In India, 20% of the population is overweight, with a rise in obesity amongst adolescents from 16% to 29% in the last 5 years. It has also been noted that the states of Bihar and Meghalaya excluded, women are more obese than men.  The state of Punjab shows the highest level obesity followed by Kerala and then Delhi. Given this statistics and the basic reasons for the rise of obesity in India, it would appear that the move by the Kerala government to introduce fat tax is a rational. But is it really and should the rest of India follow its suit?



Fat tax is an example of Pigovian tax, a concept introduced by Arthur Pigou in the 1920’s. Taxes such as fat tax, soda tax, sin tax are used by governments to channelize individuals away from a type of product or towards another as the case maybe. There are studies such as the one by Leonard H Epstein Et al titled “Price and maternal obesity influence purchasing of low- and high-energy-dense foods” that states that increasing the price of a food item does decrease its consumption. And adding a tax of 14.5% on fast food items such as pizzas, burgers, tacos etc. will do just that. Denmark introduced Fat tax in 2011 and withdrew it a year later claiming that the eating habits of the country had not changed. Perhaps the situation in Kerala maybe different, only time will tell. However, I am of the opinion that those who prefer fast foods will still go for it despite the price rise. And also feel that just like the Danish citizens claimed that the fat tax is a move by the government to in fact raise their revenue which the Danish government did succeed in. If the government is truly interested in improving the obesity situation in the state or the country they need to not only  apply fat tax but also make an attempt the reduce the cost of other healthy foods.  Other moves such as to increase awareness and introducing nutrition programs would also help but studies have shown that price alteration (by taxation or other means) is more effective in changing eating habits than nutritional education.

Fat tax is a good move but it does not cover all the junk foods that cause obesity. What about those street side sellers who provide oily samosas and vadas. Due to its limited coverage over select expensive and branded junk foods makes the fat tax to appear unreasonable. But one needs to realize that other cheaper foods such as those found in local restaurants and sold by street side vendors are the means of livelihood for many poor individuals. Such individuals probably don’t even earn enough to pay income tax or any other tax for that matter. It’s too much of a risk to make them increase their prices by levying fat tax on their products. There is every possibility that when the price of these products is increased their sales will reduce. Thus causing these sellers to go broke and affecting their only means of livelihood. These products are consumed far more than the junk food by those by branded outlets and the consumers are often the poor who may not have any other choice of food unlike the middle and upper class folk.

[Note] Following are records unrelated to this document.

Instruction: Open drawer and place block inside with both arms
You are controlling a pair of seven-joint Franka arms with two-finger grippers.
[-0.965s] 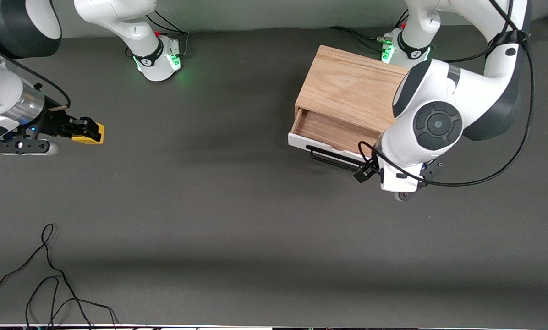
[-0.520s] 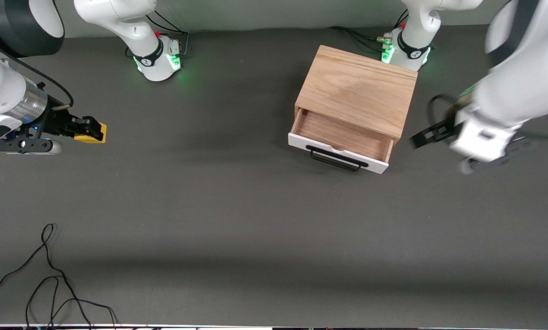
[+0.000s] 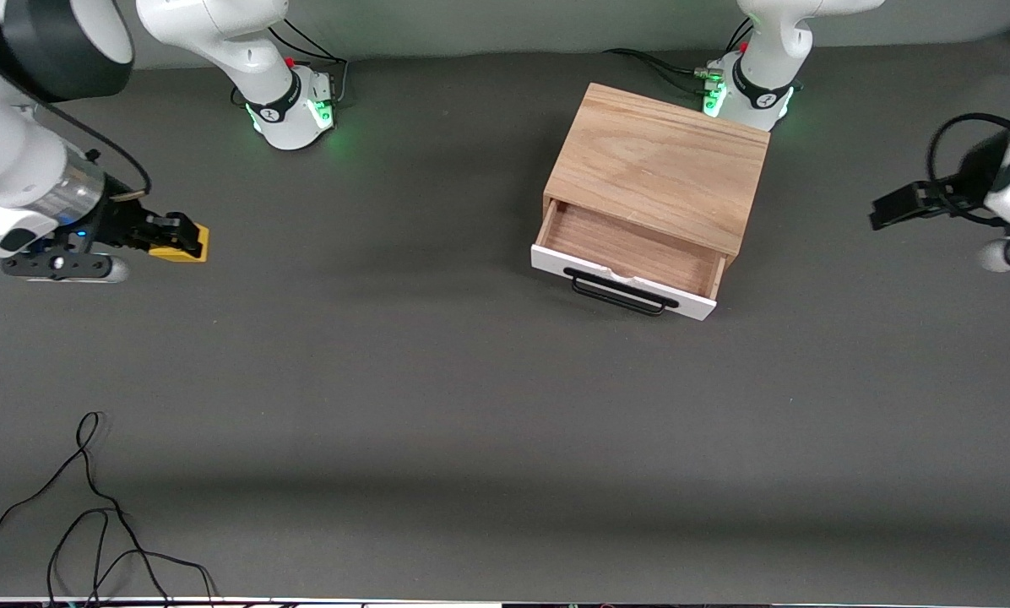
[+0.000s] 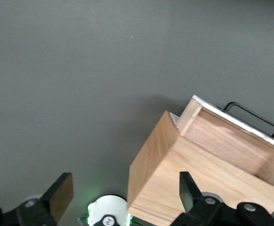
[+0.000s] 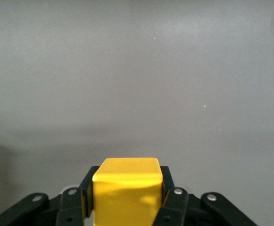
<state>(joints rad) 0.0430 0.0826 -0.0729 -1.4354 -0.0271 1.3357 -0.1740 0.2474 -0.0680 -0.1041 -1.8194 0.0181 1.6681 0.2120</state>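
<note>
The drawer point(image 3: 632, 253) stands pulled open from the light wood cabinet point(image 3: 661, 165), its wooden inside bare and its black handle point(image 3: 619, 293) toward the front camera. The left wrist view shows it too point(image 4: 233, 141). My right gripper point(image 3: 176, 239) is shut on the yellow block point(image 3: 186, 245) and holds it over the table at the right arm's end. The block fills the jaws in the right wrist view point(image 5: 126, 188). My left gripper point(image 3: 898, 205) is open and empty, raised at the left arm's end, away from the cabinet.
A loose black cable point(image 3: 91, 507) lies on the table near the front camera at the right arm's end. The two green-lit arm bases point(image 3: 298, 105) point(image 3: 746, 89) stand along the table's back edge; one is close to the cabinet.
My left arm has swung away from the drawer handle to the left arm's end of the table. My right gripper has shifted slightly toward the drawer with the block.
</note>
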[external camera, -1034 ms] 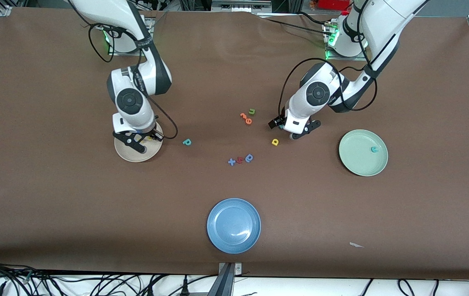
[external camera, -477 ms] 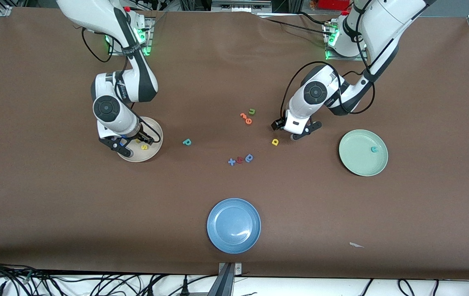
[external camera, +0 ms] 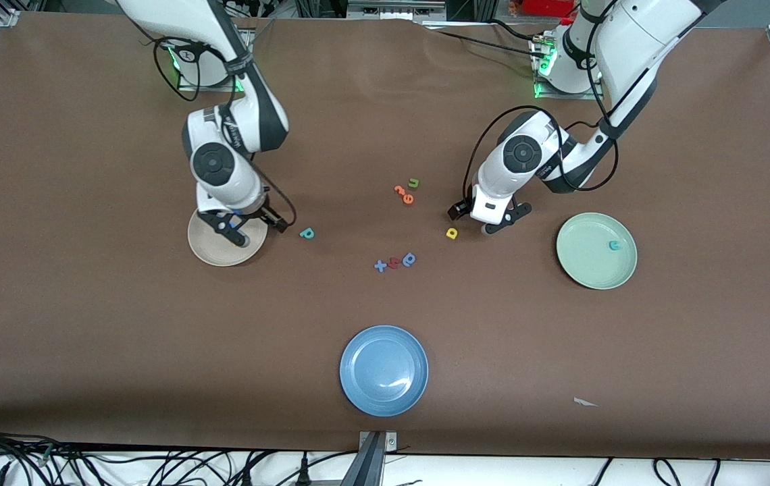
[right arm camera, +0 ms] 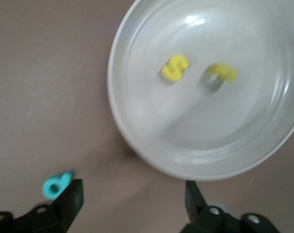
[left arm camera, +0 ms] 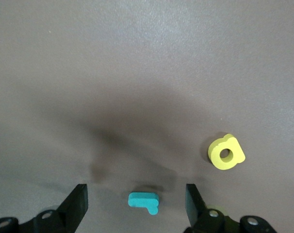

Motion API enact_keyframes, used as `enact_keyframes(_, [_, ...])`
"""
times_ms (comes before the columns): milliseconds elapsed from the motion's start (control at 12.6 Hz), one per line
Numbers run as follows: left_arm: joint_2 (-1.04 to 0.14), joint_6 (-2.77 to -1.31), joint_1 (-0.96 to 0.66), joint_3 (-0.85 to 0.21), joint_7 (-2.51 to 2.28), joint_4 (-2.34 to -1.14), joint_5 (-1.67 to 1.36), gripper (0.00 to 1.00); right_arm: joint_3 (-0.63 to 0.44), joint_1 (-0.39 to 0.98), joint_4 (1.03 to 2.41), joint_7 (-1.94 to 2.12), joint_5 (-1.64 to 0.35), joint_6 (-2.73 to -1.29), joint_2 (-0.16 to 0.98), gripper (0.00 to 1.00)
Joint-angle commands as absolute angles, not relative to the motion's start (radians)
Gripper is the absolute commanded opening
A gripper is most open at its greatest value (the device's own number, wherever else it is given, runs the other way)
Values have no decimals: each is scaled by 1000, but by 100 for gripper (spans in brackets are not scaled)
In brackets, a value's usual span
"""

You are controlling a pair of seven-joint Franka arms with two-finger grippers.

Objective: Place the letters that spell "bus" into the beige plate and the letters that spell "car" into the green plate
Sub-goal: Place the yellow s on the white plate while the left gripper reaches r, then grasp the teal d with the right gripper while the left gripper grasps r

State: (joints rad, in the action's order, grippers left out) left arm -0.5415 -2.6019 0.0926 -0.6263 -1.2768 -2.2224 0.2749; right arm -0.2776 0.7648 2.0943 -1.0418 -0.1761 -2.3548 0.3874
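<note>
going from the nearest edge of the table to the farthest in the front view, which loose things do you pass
blue plate → blue letters with a red piece → green plate → yellow "a" and teal "b", level with each other → orange pieces → olive-green "u"

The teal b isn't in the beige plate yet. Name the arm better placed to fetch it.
Right. Its open claw hangs at the beige plate's edge, close beside the teal b. The left claw is open over the teal r beside the yellow a, toward the green plate.
</note>
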Motion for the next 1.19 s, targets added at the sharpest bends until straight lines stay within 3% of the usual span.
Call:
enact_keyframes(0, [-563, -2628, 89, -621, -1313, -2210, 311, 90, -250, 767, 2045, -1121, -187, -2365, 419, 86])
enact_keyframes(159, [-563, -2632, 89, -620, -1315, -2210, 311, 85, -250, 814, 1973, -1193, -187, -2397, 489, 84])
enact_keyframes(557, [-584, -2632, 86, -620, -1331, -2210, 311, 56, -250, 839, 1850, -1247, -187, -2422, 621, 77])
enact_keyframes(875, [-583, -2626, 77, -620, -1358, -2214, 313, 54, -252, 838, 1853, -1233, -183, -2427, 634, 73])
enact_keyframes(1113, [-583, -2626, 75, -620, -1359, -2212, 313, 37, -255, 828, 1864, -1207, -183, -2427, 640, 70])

Fat tax is just a part of the answer to India’s obesity problem, it’s one move of many that need to be made in other to tackle the rising rate of lifestyle diseases that is attacking India. The government needs to come up with other supplementary and complementary solutions to this problem. Unless of course this is just a move by the government to increase its revenue. People also need to take their health more seriously and stop making excuses to hit the gym.